# Fundamentals of statistics in Python
## Calculating descriptive statistics of single variable

***
<br>

## Preparation of the working environment

1. Importing the statistics packages

In [1]:
import math
import statistics
import numpy as np
import scipy.stats
import pandas as pd

2. Creation of some data to work with
* Lists `x` and `x_with_nan` almost the same, with the difference `that x_with_nan` contains a `nan` value.

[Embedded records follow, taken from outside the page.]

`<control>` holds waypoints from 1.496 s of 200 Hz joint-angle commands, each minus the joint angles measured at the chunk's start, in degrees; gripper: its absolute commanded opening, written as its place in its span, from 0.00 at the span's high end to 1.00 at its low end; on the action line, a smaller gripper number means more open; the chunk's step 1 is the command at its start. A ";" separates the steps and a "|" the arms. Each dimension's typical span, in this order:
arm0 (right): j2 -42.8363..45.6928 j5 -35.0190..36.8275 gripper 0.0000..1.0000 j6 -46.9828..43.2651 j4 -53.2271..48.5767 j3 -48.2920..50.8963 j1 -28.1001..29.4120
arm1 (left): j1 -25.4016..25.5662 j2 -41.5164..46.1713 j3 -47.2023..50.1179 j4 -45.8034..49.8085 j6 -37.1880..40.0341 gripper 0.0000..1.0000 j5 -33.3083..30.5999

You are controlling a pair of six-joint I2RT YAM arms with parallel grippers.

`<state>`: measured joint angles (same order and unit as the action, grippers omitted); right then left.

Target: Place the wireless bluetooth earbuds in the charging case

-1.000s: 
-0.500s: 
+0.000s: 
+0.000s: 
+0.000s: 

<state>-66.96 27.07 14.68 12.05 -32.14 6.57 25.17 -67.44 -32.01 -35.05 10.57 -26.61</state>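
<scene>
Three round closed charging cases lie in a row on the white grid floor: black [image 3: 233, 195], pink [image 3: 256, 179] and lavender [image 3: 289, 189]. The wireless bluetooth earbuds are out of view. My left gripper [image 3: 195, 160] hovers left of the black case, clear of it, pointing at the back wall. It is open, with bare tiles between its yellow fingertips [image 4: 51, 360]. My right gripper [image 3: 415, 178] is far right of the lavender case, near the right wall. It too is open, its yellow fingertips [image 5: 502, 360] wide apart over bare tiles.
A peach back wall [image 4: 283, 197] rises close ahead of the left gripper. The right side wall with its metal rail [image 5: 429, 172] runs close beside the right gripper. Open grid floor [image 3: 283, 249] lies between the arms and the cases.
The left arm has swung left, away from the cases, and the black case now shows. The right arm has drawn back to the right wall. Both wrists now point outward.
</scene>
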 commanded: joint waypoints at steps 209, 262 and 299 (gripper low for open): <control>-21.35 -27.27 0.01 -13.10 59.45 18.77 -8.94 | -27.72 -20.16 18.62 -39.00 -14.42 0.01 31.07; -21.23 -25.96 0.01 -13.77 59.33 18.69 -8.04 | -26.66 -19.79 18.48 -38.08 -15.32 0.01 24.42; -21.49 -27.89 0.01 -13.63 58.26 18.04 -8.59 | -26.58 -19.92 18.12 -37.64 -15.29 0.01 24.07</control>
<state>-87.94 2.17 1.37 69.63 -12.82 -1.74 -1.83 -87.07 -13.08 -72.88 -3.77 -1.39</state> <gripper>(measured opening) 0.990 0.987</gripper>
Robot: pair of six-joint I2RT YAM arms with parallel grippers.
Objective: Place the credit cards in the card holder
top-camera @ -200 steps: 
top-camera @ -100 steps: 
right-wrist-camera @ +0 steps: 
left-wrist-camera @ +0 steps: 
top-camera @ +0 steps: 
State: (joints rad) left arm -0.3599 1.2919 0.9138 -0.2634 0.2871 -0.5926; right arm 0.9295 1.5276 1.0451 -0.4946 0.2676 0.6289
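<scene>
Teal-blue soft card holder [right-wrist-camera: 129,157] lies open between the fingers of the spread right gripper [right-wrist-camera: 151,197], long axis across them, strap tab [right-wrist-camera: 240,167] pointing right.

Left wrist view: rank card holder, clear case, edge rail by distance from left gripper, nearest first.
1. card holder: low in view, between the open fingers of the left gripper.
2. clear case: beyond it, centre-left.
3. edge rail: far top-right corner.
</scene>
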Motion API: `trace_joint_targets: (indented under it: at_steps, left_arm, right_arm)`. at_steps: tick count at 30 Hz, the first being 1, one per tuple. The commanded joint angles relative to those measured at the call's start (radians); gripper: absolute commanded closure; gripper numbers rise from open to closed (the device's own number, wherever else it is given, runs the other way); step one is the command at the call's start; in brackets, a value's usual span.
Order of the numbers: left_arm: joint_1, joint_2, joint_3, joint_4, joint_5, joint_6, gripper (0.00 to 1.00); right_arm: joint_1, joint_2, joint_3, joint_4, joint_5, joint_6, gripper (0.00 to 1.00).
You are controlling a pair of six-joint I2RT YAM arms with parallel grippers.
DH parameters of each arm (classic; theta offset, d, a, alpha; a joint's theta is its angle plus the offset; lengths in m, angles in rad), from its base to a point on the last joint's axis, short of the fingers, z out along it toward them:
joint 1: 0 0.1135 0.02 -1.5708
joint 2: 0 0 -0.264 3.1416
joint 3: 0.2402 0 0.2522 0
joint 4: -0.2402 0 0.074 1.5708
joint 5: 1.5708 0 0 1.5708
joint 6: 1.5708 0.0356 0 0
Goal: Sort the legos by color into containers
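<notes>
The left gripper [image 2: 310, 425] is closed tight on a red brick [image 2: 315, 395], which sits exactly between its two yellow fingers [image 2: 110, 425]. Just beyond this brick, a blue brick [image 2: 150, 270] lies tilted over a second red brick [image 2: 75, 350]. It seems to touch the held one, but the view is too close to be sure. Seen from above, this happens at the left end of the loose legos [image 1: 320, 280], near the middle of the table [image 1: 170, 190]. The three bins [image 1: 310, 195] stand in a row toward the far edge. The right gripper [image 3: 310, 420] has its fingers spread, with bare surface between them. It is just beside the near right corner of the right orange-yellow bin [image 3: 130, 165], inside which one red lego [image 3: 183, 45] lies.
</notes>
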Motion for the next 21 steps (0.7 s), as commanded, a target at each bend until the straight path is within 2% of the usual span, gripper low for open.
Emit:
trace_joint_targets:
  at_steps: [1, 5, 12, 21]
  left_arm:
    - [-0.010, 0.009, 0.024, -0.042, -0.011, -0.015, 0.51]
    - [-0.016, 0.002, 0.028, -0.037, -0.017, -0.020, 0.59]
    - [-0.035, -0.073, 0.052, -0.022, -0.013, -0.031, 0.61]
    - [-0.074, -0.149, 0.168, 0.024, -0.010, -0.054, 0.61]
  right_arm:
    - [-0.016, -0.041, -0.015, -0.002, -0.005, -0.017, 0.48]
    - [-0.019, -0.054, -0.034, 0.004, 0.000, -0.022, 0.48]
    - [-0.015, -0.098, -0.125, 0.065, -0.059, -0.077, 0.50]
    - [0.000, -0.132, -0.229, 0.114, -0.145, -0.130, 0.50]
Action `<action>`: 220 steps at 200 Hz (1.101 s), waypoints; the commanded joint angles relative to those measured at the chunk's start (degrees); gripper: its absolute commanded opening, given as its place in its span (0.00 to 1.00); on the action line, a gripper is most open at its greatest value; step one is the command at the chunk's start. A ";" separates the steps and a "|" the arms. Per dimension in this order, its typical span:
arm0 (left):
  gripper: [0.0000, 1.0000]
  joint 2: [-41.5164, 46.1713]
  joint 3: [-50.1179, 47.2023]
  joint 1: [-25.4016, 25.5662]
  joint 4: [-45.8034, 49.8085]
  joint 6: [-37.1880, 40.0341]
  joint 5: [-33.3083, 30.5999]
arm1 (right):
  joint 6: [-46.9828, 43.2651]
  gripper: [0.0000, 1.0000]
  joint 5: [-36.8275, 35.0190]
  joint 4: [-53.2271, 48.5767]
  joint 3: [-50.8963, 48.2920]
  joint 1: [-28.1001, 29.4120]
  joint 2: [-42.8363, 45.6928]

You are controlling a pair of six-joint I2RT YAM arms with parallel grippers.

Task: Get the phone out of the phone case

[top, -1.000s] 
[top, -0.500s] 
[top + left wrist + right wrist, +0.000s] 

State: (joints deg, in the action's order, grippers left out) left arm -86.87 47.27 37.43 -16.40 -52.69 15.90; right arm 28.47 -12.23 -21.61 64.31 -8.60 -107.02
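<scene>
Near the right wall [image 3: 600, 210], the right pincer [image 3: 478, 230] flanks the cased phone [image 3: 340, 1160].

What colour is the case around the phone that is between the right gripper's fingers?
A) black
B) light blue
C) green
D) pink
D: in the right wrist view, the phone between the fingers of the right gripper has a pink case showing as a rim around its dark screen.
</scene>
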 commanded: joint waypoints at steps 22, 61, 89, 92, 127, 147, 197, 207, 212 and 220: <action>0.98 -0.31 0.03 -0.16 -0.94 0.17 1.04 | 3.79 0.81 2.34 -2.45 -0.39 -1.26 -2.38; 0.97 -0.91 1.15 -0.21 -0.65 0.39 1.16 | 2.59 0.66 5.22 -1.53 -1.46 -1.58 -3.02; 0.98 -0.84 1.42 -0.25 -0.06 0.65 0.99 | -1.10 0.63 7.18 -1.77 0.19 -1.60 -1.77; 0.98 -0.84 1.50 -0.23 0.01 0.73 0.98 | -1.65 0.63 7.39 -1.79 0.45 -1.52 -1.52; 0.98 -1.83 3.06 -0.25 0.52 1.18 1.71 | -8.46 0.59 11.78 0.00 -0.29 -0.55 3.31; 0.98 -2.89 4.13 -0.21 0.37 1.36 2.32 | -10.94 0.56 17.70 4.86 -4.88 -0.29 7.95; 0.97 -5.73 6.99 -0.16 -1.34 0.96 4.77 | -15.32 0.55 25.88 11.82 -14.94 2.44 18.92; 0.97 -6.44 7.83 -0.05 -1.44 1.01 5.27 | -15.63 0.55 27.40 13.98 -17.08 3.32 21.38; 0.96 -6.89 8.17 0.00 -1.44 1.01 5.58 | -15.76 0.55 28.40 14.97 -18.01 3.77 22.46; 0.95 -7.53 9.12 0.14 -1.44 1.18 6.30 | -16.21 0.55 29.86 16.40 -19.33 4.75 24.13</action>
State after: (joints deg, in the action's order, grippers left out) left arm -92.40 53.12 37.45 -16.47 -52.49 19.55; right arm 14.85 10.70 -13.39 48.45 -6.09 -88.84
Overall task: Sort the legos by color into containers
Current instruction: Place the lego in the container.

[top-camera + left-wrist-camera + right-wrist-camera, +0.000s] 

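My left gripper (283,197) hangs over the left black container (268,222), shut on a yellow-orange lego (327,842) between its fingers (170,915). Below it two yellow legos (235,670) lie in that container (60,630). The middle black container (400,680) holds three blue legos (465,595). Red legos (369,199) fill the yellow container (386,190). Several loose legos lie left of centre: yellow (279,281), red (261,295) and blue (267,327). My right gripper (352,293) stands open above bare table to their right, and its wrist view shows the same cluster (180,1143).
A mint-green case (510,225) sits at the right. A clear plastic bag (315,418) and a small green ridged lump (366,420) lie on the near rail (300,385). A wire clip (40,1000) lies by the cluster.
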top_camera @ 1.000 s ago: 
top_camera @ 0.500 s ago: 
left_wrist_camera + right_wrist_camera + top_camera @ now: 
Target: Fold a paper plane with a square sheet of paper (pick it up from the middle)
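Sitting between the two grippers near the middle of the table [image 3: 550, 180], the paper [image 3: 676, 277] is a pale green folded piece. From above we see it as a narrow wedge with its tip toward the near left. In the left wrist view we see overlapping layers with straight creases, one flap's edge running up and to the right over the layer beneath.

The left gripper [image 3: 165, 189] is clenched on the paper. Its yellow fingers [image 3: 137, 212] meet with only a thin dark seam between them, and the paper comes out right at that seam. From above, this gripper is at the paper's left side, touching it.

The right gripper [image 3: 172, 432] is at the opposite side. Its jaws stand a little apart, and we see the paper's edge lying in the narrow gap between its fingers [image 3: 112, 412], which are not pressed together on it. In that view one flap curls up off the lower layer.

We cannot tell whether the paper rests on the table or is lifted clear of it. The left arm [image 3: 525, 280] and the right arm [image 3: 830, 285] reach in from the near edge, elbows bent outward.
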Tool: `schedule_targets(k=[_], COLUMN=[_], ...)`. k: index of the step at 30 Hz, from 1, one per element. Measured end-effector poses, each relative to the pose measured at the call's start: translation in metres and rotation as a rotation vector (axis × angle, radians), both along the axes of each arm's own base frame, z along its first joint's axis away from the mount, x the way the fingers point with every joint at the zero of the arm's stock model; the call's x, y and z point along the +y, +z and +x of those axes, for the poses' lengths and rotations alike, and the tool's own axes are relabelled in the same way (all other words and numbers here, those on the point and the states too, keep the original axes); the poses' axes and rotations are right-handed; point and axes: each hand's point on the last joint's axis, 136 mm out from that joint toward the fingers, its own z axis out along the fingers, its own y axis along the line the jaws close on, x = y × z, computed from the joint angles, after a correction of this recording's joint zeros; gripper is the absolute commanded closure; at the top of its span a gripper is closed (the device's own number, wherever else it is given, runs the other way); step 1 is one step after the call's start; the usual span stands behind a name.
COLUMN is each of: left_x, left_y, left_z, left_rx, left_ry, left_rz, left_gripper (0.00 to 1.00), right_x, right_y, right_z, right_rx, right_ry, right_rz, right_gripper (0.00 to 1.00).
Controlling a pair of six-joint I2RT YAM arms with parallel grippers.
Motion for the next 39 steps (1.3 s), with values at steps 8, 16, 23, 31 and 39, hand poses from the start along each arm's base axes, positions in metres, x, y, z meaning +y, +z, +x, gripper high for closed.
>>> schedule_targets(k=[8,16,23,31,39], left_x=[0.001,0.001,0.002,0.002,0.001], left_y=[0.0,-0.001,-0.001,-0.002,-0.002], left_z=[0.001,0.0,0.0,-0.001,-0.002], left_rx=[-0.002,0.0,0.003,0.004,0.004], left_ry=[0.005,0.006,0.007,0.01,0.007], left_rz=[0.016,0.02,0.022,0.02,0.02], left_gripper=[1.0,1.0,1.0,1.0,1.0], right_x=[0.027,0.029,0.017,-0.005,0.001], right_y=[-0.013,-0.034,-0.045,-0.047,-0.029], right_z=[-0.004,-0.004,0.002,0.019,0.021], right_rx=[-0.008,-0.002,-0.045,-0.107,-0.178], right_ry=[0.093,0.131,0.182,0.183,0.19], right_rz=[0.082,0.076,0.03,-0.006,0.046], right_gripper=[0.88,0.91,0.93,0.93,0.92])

It’s important to understand the behavior of the Python statistics routines when they come across a not-a-number value (`nan`).

In [2]:
x = [8.0, 1, 2.5, 4, 28.0]
x_with_nan = [8.0, 1, 2.5, math.nan, 4, 28.0]

3. Creation of `np.ndarray` and `pd.Series` objects that correspond to `x` and `x_with_nan`

In [3]:
y, y_with_nan = np.array(x), np.array(x_with_nan)
z, z_with_nan = pd.Series(x), pd.Series(x_with_nan)

## Measures of central tendency

* The measures of central tendency show the central or middle values of datasets. 

#### Mean

* The __sample mean__, are also called the __sample arithmetic mean__ or simply the __average__.
* It is the arithmetic average of all the items in a dataset.
* In other words, it’s the sum of all the elements form dataset divided by the number of items in the dataset.
* You can calculate the mean with pure Python using `sum()` and `len()` or using a function from one of the libraries.

In [4]:
pure_mean = sum(x)/len(x)
print(pure_mean)

8.7


In [5]:
st_mean = statistics.mean(x)
print(st_mean)

8.7


In [6]:
np_mean = np.mean(y)
print(np_mean)

8.7


In [7]:
pd_mean = z.mean()
print(pd_mean)

8.7


* What about a dataset containing `nan`?
    * `statistics` package does not return a valid result
    * in the `numpy` package we find a special function which takes into account the presence of `nan`s
    * `pandas` takes into account the possibility of `nan`s by default

In [8]:
statistics.mean(x_with_nan)

nan

In [9]:
np.mean(y_with_nan)

nan

In [10]:
np.nanmean(y_with_nan)

8.7

In [11]:
z_with_nan.mean()

8.7

#### Weighted mean

* The __weighted mean__, are also called the __weighted arithmetic mean__ or __weighted average__.
* It is a generalization of the arithmetic mean that enables you to define the relative contribution of each data point to the result.

In [12]:
x = [8.0, 1, 2.5, 4, 28.0]
weights = [0.1, 0.2, 0.3, 0.25, 0.15]

wmean = sum(x_ * w_ for (x_, w_) in zip(x, weights)) / sum(weights)
print(wmean)

6.95


In [13]:
y, z, weights = np.array(x), pd.Series(x), np.array(weights)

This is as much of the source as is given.